Nobody wanted to come, of course. The wind snatched his orders away and that made a good excuse to not hear them. The fire was the Niners’ fault but that wouldn’t matter much when it reached them. He had to haul more than a dozen men and women out by the scruffs of their necks.
They advanced into the teeth of the gale, clawing away the grass before the tongues of orange that leaped forward with blurring speed. They couldn’t get control of it. They linked up with a brigade of Niners who were devoting most of their effort to getting tents and equipment out of the way.

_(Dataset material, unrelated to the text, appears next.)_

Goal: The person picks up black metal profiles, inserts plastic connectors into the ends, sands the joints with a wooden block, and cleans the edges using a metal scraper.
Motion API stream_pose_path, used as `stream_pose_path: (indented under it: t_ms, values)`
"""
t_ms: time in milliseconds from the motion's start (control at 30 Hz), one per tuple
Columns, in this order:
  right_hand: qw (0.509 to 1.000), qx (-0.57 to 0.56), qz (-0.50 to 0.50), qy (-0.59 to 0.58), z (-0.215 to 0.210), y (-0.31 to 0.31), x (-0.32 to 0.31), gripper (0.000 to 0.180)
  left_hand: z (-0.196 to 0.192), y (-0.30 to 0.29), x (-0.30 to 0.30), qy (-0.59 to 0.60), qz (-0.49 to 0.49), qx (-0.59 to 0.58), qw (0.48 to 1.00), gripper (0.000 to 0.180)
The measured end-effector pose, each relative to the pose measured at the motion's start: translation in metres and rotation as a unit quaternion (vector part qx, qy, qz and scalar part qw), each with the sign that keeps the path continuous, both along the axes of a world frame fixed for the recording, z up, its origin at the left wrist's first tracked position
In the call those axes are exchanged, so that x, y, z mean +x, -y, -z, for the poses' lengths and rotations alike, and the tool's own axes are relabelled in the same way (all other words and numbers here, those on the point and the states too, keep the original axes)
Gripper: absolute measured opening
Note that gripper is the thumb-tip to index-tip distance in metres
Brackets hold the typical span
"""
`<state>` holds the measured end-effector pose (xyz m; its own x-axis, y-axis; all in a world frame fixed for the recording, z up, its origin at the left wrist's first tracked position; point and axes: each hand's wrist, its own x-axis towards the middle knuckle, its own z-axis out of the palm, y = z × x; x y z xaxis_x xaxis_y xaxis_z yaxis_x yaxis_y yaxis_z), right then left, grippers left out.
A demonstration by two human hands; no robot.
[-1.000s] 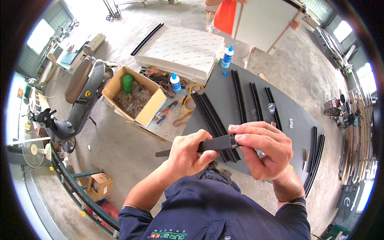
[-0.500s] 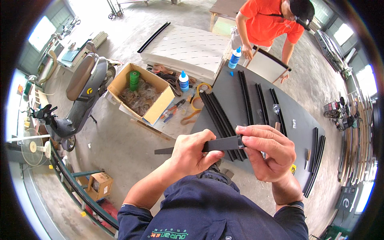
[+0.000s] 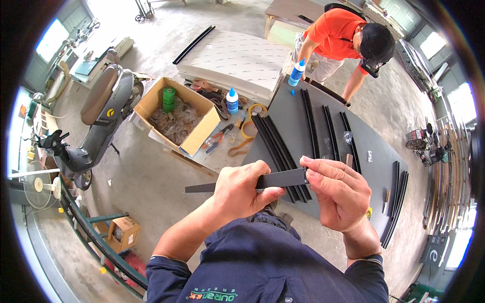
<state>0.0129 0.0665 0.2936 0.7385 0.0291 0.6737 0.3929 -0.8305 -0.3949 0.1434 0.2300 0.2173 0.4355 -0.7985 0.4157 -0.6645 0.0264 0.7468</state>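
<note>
Black flat strip [image 3: 280,179] held level in front of the person's chest, above the near edge of the dark panel [image 3: 374,166] — one end tapers out to the left over the concrete floor [image 3: 151,187]. Left hand [image 3: 242,194] closed around the strip's middle, thumb under, fingers curled over the top. Right hand [image 3: 338,194] pinches the strip's right end between thumb and fingertips; grip tight on both sides.

On the dark panel: a bundle of long black strips [image 3: 278,149] just beyond the hands, more single black strips [image 3: 310,123] laid lengthwise further up, a few more at the far right edge.

Left of the panel — open cardboard box [image 3: 177,118] with green spools inside, a white glue bottle with blue cap [image 3: 232,101] just beside it, tape roll [image 3: 250,129] and pliers [image 3: 217,139] nearby. Stack of pale boards [image 3: 237,60] behind. Scooter [image 3: 96,121] parked at far left.

Another person in an orange shirt [image 3: 338,33] bends over the panel's far end, a second glue bottle [image 3: 297,73] standing near their arm.
</note>
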Motion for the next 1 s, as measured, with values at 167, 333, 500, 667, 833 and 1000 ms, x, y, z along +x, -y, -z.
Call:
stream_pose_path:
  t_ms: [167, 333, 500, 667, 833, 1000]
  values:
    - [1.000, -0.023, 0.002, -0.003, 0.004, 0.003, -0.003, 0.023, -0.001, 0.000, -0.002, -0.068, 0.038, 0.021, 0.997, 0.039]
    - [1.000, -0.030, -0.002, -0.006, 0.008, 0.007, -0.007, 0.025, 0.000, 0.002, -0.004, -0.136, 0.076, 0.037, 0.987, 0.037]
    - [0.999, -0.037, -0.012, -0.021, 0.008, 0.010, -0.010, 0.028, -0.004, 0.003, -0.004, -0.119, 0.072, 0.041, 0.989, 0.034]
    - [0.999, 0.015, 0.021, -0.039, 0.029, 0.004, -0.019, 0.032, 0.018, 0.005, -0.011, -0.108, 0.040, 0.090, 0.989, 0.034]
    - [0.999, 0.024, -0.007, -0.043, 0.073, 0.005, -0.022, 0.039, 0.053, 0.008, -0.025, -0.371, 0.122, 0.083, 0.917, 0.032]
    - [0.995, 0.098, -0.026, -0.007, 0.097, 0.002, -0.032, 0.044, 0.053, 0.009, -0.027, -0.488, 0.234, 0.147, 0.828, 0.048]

Killeen argued with their lieutenant and got nowhere. He didn’t dare leave his own team and search out the Niner Cap’n, or he might well return to find that most of the Bishops had gone back to protect their own valuables. The biting dust made it easy to slip away into the billowing banks of grit that skirted along the ground like huge dirty brown animals. There was no good solution so Killeen sent a runner back with orders to muster the whole Family, and set to work.
With trenching tools they cut a broad gap before the leaping flames. It was impossible to face into the storm, with its smarting flame and stinging sand. They stopped the fire just before it reached a stand of dead trees, uprooted and dried out, that would have gone up in a rush, spreading cinders everywhere.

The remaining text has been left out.